Answer with one figure only, the number of lines below in which "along" occurs.
===============
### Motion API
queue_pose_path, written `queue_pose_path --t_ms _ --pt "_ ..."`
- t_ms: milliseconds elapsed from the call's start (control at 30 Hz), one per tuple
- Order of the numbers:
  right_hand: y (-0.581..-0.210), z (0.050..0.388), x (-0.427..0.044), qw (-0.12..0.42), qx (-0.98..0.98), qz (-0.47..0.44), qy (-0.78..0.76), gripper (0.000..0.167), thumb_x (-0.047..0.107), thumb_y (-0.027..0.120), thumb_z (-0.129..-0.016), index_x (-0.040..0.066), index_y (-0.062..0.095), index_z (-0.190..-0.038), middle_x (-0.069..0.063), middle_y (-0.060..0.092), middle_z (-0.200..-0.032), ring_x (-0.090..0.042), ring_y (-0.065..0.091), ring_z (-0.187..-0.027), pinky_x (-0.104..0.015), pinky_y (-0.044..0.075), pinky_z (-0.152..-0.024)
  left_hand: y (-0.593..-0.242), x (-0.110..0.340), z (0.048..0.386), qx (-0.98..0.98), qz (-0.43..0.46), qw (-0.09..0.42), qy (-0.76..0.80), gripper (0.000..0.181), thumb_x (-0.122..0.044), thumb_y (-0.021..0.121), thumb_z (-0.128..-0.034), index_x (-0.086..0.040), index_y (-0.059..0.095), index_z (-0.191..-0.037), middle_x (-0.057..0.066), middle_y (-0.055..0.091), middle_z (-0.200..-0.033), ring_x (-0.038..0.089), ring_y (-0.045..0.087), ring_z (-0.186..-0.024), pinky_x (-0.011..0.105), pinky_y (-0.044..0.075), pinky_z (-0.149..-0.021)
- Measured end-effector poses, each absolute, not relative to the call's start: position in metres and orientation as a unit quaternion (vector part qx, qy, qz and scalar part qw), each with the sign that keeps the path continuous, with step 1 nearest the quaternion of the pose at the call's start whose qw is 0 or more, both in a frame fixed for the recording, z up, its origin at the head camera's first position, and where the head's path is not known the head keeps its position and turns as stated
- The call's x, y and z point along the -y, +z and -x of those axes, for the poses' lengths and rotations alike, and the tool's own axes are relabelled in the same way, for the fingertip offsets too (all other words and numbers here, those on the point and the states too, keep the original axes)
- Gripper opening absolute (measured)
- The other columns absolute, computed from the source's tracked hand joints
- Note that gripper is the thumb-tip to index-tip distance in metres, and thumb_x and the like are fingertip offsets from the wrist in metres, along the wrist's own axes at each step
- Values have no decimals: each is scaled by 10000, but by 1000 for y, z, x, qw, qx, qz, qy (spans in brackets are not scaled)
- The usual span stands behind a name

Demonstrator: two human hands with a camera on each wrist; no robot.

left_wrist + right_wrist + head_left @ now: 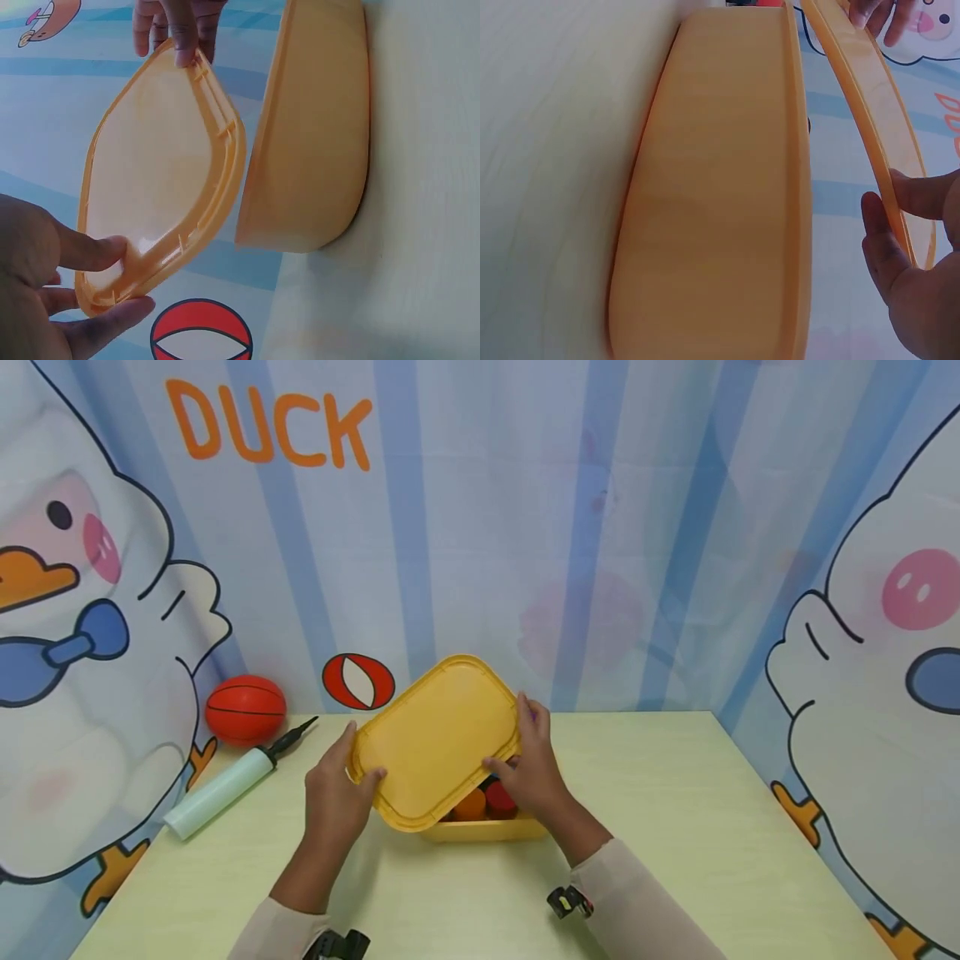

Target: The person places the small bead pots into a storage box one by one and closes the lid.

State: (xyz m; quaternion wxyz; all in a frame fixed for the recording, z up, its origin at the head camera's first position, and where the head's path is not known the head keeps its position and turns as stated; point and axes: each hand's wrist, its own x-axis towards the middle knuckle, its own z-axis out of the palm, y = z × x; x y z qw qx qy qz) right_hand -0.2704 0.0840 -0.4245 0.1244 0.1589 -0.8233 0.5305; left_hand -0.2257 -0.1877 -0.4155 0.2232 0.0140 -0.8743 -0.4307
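A yellow rectangular lid [438, 739] is held up and tilted above a yellow box [487, 832]. My left hand [335, 789] pinches the lid's left end between thumb and fingers. At the other end, my right hand [534, 764] grips the edge the same way. Below the lid, an orange round item [470, 806] and a red round item [500, 799] show inside the box; the lid hides the rest. In both wrist views a gap separates the lid [150, 150] from the box wall [712, 187].
A red ball [246, 710] sits at the table's back left. Beside it lies a pale green hand pump [221, 793] with a black nozzle. Behind the pale table [675, 827] hangs a blue striped curtain [495, 527] printed with ducks.
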Motion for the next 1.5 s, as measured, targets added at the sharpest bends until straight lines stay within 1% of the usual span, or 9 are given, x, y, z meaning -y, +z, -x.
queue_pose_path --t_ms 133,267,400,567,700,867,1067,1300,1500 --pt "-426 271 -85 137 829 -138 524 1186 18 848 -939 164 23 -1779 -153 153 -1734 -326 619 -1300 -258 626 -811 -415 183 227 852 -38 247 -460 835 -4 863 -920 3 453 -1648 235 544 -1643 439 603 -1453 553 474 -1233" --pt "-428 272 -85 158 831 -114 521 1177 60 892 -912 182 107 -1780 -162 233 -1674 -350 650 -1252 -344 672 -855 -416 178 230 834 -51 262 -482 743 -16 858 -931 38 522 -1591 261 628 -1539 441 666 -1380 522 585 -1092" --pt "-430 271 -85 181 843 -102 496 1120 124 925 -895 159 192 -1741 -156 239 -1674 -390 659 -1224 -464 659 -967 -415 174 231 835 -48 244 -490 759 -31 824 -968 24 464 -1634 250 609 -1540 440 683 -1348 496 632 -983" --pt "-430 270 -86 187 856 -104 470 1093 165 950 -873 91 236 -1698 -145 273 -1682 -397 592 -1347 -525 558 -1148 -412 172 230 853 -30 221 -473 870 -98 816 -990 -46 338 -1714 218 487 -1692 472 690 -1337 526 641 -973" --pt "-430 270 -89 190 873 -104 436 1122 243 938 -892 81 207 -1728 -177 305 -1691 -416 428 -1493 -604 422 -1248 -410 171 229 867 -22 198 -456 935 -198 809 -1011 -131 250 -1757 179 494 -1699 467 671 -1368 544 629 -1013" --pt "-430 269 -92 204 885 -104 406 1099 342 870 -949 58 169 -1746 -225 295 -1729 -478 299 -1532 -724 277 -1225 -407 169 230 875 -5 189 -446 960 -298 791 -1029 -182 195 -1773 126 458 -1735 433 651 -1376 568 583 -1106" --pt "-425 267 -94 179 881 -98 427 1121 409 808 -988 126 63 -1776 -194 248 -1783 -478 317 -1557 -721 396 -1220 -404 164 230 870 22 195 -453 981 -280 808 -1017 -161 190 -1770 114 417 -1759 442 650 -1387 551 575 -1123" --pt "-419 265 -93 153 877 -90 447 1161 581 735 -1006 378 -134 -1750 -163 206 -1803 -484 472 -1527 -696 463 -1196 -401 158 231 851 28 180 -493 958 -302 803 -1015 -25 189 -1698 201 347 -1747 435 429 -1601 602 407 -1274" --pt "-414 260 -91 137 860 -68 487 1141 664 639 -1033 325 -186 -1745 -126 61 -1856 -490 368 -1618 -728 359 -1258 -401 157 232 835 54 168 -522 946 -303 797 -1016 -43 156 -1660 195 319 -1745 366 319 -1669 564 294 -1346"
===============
YOUR RESPONSE –
2